Un accompagnement dans les apprentissages, chez Bulle d’Avenir, cela passe d’abord par un test des réflexes archaïques et… éventuellement (selon les résultats des tests) par un remodelages de certaines parties du corps pour une meilleure intégration.

Les réflexes archaïques ?
Quésako ?
Et pourquoi les remodeler ?

Un réflexe, tout d’abord, c’est un mouvement automatique généré par un stimulus qui peut être d’ordre interne (hormonal, lymphatique..) ou d’ordre externe (la lumière qui provoque la dilatation de la pupille par l’iris, le son, le toucher, l’odeur).

Les réflexes archaïques sont mis en place pour certains dès le début de la vie du fœtus, in utero, d’autres au moment de la naissance ou après. Ils permettent de mettre en place une véritable stratégie de protection autour du nourrisson puis de l’adulte en devenir.

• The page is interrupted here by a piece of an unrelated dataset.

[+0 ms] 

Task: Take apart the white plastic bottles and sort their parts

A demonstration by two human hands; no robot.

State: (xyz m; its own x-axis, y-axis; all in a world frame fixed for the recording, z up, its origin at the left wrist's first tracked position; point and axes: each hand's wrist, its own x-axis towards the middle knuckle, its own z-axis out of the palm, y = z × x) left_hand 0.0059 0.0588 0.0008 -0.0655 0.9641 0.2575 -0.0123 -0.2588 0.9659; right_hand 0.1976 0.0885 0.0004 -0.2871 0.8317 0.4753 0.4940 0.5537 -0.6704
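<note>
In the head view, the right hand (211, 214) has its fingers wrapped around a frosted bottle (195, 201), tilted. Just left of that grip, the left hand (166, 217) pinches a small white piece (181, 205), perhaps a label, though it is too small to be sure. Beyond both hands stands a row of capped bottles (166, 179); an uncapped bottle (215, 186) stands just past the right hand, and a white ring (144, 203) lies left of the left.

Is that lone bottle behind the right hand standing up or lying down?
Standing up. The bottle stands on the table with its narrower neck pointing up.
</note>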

A ces réflexes s’ajoutent des réponses, des réactions, des rythmies… qui composent un ensemble de mouvements primordiaux qui émergent à différents moments de la vie, puis se développent pour enfin s’intégrer pleinement dans notre corps et permettre ensuite le développement d’autres schèmes moteurs (ensemble organisé de mouvements ou d’opérations selon Piaget).

Bien intégrés, ces mouvements primordiaux permettent d’assurer un bon développement de nos 3 sphères :

  • physique,
  • émotionnelle,
  • cognitive.

Si certains, pour diverses raisons, sont mal intégrés dans le corps, ils peuvent créer des désordres affectant les mouvements, les comportements et en conséquence, les émotions mais aussi les apprentissages.

Et oui !

Par exemple, il est vraiment très compliqué pour un enfant qui n’a pas intégré le réflexe d’agrippement de tenir son stylo et l’écriture peut être alors très difficile.

On reconnaitra celui qui sautille en permanence, qui a du mal à se poser et manquant de contrôle pour qui le réflexe de Babinski est mal installé.

Pour l’enfant inquiet, peureux, on vérifiera le réflexe de Moro, de retrait et d’attachement…

réflexes archaïques

La bonne nouvelle est qu’il n’est jamais trop tard pour intervenir car même s’il est possible de contrôler consciemment un réflexe cela mobilise beaucoup d’énergie et d’attention, au détriment d’autres tâches…

Après avoir testé les réflexes les plus importants, un remodelage est effectué par l’accompagnant qui passe par :

  • une phase sensorielle qui consiste à montrer, par le placement des mains, le sens des connexions à établir
  • une phase motrice, initiée par l’accompagnant puis initiée par l’apprenant.

Des exercices d’auto-remodelages viennent ensuite renforcer quotidiennement le remodelage réalisé par l’accompagnant.

En effet, nos récepteurs sensoriels nommés mécanorécepteurs, situés dans le derme, s’activent pour certains sous l’effet d’un étirement, pour d’autres sous l’effet de pressions (cf extrait de Cerveau & Psycho ci-dessous). Ces fibres nerveuses transmettent, sous forme de flux électriques appelés potentiel d’action, des informations depuis le récepteur tactile jusqu’aux centres cérébraux où ils sont perçus et analysés.

Cette approche éducative par l’intégration motrice primordiale vise à ce que « l’enfant marche avec son esprit dans la même voie qu’avec son corps » (Arnold Gesell).